Defending The Addiction
Mental defense mechanisms, the manner in which we behave or think in order to “defend” ourselves, are a part of the human mind. We think and do things in order to distance ourselves from unpleasant feelings, thoughts, and behaviors. John M. Grohol, Psy. D explains that some of the most common defense mechanisms include:
- Acting out
- Projection (misattributing a person’s undesired thoughts, feelings or impulses onto another person who doesn’t have those thoughts, feelings or impulses)
- Displacement (taking out thoughts, feelings and impulses on a person or object that isn’t the cause of those thoughts, feelings or impulses.)
When a person is addicted to alcohol or drugs, they physically, mentally and emotionally depend on their drug of choice. Addiction causes real chemical changes in the brain to directly affect the user’s conscious and unconscious behavior. When the thing that makes them feel good (or keeps them from going through painful withdrawal) is threatened, the addicted person’s mental defense mechanisms will kick in.
Defending the addiction to himself or others, your loved one will deny and justify his behavior – and fully believe the lies. He will lie to anyone who may threaten his heroin use – and she will lie to anyone who may question her alcohol use. That includes him or herself.
The Common Lies
“I need to use cocaine in order to continue to be successful.”
“I need to drink in order to be social.”
“Everyone drinks and uses drugs – so I should, too.”
“If you knew my childhood, you would take pills, too.”
“I had a hard day, I deserve to drink.”
“I had a great day, I should celebrate with a drink.”
“I don’t really use or drink as much as other people.”
“I’ve never gotten a DUI.”
“I have a job, alcoholics don’t have jobs.”
“I take my kids to school every day, addicts don’t do that.”
“I could stop if I wanted to.”
“I’m not hurting anyone but me.”
The list could go on and on.
Ending The Lies
It’s important to recognize that your loved one isn’t being dishonest because he or she is a bad person or has moral failures. Lies are a symptom of addiction – as well as one of the biggest contributors to our anger and frustrations we feel with them.
There isn’t a light switch to flip on honesty in addiction – but there are things that loved one can do to bring truth to the table:
- Realize that lies aren’t a personal attack on you.
Any time I find out I was lied to – I’m furious. I feel like it’s a personal attack on my intelligence: that the person who lied to me thinks I’m dumb enough to believe it. However, with addiction, your loved one isn’t lying to you because he or she thinks your dumb – they’re lying because they are sick with a disease that lies to them.
- Don’t accept the lies.
Your loved one’s dishonesty is keeping him or her trapped in addiction – and it’s keeping you sick, too.
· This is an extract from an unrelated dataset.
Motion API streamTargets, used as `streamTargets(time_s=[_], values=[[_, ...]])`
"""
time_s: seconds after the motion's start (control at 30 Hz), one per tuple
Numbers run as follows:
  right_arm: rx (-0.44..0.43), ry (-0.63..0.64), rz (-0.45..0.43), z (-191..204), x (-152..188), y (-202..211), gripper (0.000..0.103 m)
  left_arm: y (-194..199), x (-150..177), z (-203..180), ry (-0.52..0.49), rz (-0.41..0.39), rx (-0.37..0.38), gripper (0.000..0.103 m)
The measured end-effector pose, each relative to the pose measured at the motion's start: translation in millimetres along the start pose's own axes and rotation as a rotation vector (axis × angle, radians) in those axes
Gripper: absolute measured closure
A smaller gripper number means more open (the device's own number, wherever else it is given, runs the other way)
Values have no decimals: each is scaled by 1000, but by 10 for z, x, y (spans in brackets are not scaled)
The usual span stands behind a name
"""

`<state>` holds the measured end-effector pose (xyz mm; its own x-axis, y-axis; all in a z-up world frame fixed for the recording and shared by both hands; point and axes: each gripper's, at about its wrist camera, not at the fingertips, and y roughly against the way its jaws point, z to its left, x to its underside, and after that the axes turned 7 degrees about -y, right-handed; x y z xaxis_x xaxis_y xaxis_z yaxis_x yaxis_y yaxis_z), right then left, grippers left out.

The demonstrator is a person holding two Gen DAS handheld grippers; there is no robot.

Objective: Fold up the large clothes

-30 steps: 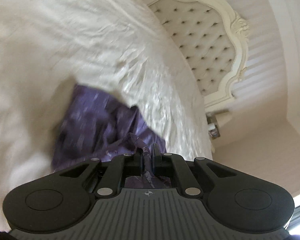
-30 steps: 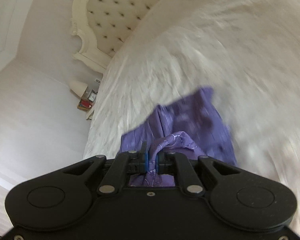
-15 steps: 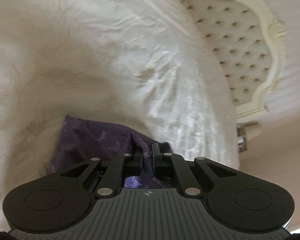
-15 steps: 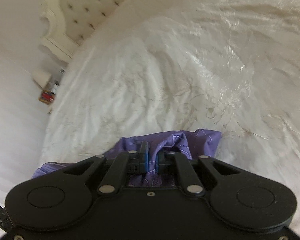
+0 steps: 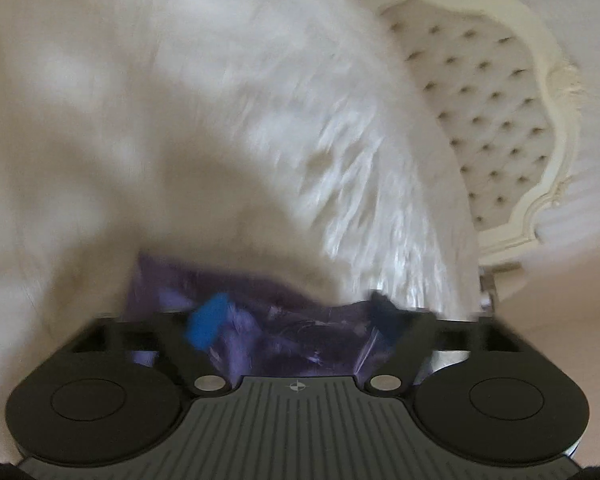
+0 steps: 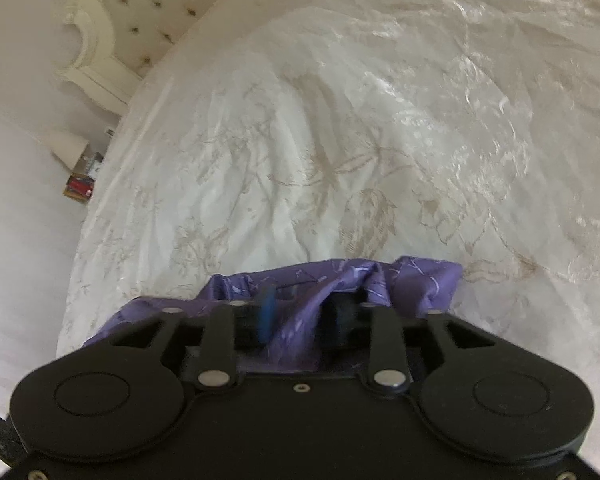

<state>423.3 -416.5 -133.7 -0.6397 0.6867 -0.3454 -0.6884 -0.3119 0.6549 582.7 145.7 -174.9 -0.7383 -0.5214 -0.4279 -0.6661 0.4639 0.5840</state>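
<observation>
A purple patterned garment (image 5: 260,304) (image 6: 416,280) lies on the white bedspread (image 5: 180,120) (image 6: 340,140) right in front of both grippers. My left gripper (image 5: 296,316) has its jaws opening and standing wide; the purple cloth lies loose between them, off the blue pad (image 5: 206,320). My right gripper (image 6: 304,312) has its jaws opening too, about half apart. A fold of the cloth sags between its fingers and neither pad presses it. The left wrist view is blurred.
A cream tufted headboard (image 5: 500,120) (image 6: 140,12) stands at the far end of the bed. A small bedside stand with a lamp and small items (image 6: 80,168) sits by the bed's left edge in the right wrist view. Pale walls lie beyond.
Both grippers came down to the bedspread with the purple garment, then their jaws parted and let go of the cloth they were pinching.
</observation>
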Motion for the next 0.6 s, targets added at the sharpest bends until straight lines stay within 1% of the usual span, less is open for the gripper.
streamTargets(time_s=[0.03, 0.07, 0.1, 0.17, 0.23, 0.27, 0.33, 0.4, 0.5, 0.57, 0.6], values=[[-11, 16, -9, 25, 5, 37, 39, 98, -21, -49, -37, -36, -17, 9], [-17, 32, -23, 52, 7, 71, 34, 170, -44, -87, -63, -60, -27, 9], [-11, 49, -46, 88, 10, 116, 25, 246, -73, -131, -87, -78, -40, 8], [22, 96, -114, 177, 6, 229, 20, 400, -110, -242, -142, -108, -79, 6], [60, 165, -174, 298, 15, 350, 20, 508, -115, -417, -219, -124, -132, 4], [78, 210, -190, 377, 41, 394, 20, 556, -93, -535, -276, -123, -162, 4], [106, 312, -203, 575, 156, 454, 17, 529, -15, -788, -379, -91, -215, 4], [111, 415, -183, 772, 334, 446, 15, 452, 146, -1048, -496, -27, -248, 4], [92, 575, -109, 1084, 684, 310, 15, 229, 502, -1377, -664, 70, -230, 4], [93, 667, -56, 1273, 939, 163, 15, 43, 760, -1564, -758, 130, -219, 5], [105, 713, -35, 1363, 1068, 75, 15, -38, 860, -1614, -789, 147, -215, 5]])
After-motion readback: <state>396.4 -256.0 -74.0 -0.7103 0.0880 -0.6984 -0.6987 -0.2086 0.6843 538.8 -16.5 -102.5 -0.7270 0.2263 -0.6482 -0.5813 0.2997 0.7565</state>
Don’t look the other way when you’re lied to – letting them know the truth can help them face the consequences of their actions. Refusing to accept the lies means refusing to enable or “rescue”. Refusing to accept the lies means getting help for yourself through a therapist or meetings for friends and family. Refusing to accept the lies can take your loved one another step closer to accepting the help he or she needs.
- Drop the excuses.
If you’re covering for an addicted loved one, you’re also caught up in the disease of addiction. Lies on top of lies won’t help anyone.
- Encourage a supportive environment.
Threats and power struggles are commonplace in homes dealing with addiction. Instead of resorting to arguments, create a supportive environment that promotes honesty.
The truth is, with addiction comes lies. These lies are only a distraction from the real problem – the addiction, and the underlying issues of the addiction. Don’t let dishonesty get in the way of helping your loved one find his or her path to addiction recovery. After all, with truth comes healing.